I would actually go with sorted BTF, since it will probably
make diff-ing of BTFs practical. Will be easier to track changes
from one kernel version to another. vmlinux.h will become
a bit more sorted too and normal diff vmlinux_6_1.h vmlinux_6_2.h
will be possible.
Or am I misunderstanding the sorting concept?
Eduard Zingerman April 9, 2024, 3:01 p.m. UTC | #9
On Tue, 2024-04-09 at 07:56 -0700, Alexei Starovoitov wrote:
[...]

> I would actually go with sorted BTF, since it will probably
> make diff-ing of BTFs practical. Will be easier to track changes
> from one kernel version to another. vmlinux.h will become
> a bit more sorted too and normal diff vmlinux_6_1.h vmlinux_6_2.h
> will be possible.
> Or am I misunderstanding the sorting concept?
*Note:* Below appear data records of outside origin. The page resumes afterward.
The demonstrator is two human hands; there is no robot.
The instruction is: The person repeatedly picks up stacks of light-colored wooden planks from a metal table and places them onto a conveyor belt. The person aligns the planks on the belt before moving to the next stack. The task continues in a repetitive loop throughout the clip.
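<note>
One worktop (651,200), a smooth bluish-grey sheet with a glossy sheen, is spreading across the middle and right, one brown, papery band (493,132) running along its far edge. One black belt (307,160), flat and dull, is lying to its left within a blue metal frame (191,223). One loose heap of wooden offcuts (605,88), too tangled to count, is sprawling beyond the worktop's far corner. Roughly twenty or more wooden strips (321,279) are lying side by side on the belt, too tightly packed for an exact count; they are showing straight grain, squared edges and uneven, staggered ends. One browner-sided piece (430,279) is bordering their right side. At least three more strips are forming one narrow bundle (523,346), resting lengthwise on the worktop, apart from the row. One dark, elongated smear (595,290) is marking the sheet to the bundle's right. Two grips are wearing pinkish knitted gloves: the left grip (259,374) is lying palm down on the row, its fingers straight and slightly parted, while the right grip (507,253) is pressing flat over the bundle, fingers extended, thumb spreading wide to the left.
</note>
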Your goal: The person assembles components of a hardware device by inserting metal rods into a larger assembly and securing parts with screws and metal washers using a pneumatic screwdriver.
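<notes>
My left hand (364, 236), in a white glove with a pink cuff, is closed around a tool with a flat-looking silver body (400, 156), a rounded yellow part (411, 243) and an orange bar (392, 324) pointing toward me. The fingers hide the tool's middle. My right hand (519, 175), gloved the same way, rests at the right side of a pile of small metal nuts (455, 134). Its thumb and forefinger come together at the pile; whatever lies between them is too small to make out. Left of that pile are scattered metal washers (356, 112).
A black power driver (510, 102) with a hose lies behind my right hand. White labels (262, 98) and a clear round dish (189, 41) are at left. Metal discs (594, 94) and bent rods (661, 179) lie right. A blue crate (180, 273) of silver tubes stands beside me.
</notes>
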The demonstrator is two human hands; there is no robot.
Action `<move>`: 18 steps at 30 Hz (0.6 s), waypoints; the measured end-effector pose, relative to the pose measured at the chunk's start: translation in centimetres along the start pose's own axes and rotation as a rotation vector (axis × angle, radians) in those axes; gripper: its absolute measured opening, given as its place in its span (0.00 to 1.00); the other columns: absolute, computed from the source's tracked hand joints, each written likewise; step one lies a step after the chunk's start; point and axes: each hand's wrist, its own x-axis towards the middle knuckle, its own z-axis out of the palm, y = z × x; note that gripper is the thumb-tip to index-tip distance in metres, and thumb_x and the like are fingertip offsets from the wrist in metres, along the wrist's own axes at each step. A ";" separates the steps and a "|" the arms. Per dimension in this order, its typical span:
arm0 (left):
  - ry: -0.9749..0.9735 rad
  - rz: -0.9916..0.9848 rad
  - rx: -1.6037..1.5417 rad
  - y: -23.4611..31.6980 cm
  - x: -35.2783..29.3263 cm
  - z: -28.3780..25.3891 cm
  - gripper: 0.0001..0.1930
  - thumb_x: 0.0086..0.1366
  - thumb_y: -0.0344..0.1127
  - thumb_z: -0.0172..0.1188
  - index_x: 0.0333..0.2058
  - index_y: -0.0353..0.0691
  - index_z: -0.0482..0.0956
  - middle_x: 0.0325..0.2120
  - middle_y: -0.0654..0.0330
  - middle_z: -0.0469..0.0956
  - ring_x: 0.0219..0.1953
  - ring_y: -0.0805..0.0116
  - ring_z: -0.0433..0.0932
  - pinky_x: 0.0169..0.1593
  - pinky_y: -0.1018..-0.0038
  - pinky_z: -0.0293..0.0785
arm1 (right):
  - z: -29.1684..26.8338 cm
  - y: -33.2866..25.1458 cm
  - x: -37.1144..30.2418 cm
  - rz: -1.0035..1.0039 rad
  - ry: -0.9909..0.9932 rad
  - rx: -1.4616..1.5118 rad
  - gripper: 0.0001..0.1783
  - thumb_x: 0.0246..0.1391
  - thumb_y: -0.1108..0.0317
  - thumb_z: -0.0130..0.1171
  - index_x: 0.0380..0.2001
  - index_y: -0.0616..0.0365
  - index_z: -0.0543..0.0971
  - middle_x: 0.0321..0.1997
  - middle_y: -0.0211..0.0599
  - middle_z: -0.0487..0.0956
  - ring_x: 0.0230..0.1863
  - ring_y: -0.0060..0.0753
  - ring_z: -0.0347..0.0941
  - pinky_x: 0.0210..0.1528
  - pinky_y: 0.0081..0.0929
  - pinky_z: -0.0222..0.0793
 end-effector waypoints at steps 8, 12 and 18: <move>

You understand the concept correctly, here is a sample:

  [1] INT '_Bool' size=1 bits_offset=0 nr_bits=8 encoding=BOOL
  [2] INT '__int128' size=16 bits_offset=0 nr_bits=128 encoding=SIGNED
  [3] INT '__int128 unsigned' size=16 bits_offset=0 nr_bits=128 encoding=(none)
  [4] INT 'char' size=1 bits_offset=0 nr_bits=8 encoding=(none)
  [5] INT 'int' size=4 bits_offset=0 nr_bits=32 encoding=SIGNED
  [6] INT 'long int' size=8 bits_offset=0 nr_bits=64 encoding=SIGNED
  [7] INT 'long long int' size=8 bits_offset=0 nr_bits=64 encoding=SIGNED
  ...
  [15085] STRUCT 'arch_elf_state' size=0 vlen=0
  [15086] STRUCT 'arch_vdso_data' size=0 vlen=0
  [15087] STRUCT 'bpf_run_ctx' size=0 vlen=0
  [15088] STRUCT 'dev_archdata' size=0 vlen=0
  [15089] STRUCT 'dyn_arch_ftrace' size=0 vlen=0
  [15090] STRUCT 'fscrypt_dummy_policy' size=0 vlen=0
  ...
  
(Sort by kind, than by vlen, than by name because sorting by name is a
 bit costly, then by member properties)
Arnaldo Carvalho de Melo April 9, 2024, 6:45 p.m. UTC | #10
On Tue, Apr 09, 2024 at 06:01:08PM +0300, Eduard Zingerman wrote:
> On Tue, 2024-04-09 at 07:56 -0700, Alexei Starovoitov wrote:
> [...]
 
> > I would actually go with sorted BTF, since it will probably
> > make diff-ing of BTFs practical. Will be easier to track changes

What kind of diff-ing of BTFs from different kernels are you interested
in?

in pahole's repository we have btfdiff, that will, given a vmlinux with
both DWARF and BTF use pahole to pretty print all types, expanded, and
then compare the two outputs, which should produce the same results from
BTF and DWARF. Ditto for DWARF from a vmlinux compared to a detached BTF
file.

And also now we have another regression test script that will produce
the output from 'btftool btf dump' for the BTF generated from DWARF in
serial mode, and then compare that with the output from 'bpftool btf
dump' for reproducible encodings done using -j 1 ...
number-of-processors-on-the-machine. All have to match, all types, all
BTF ids.

We can as well use something like btfdiff to compare the output from
'pahole --expand_types --sort' for two BTFs for two different kernels,
to see what are the new types and the changes to types in both.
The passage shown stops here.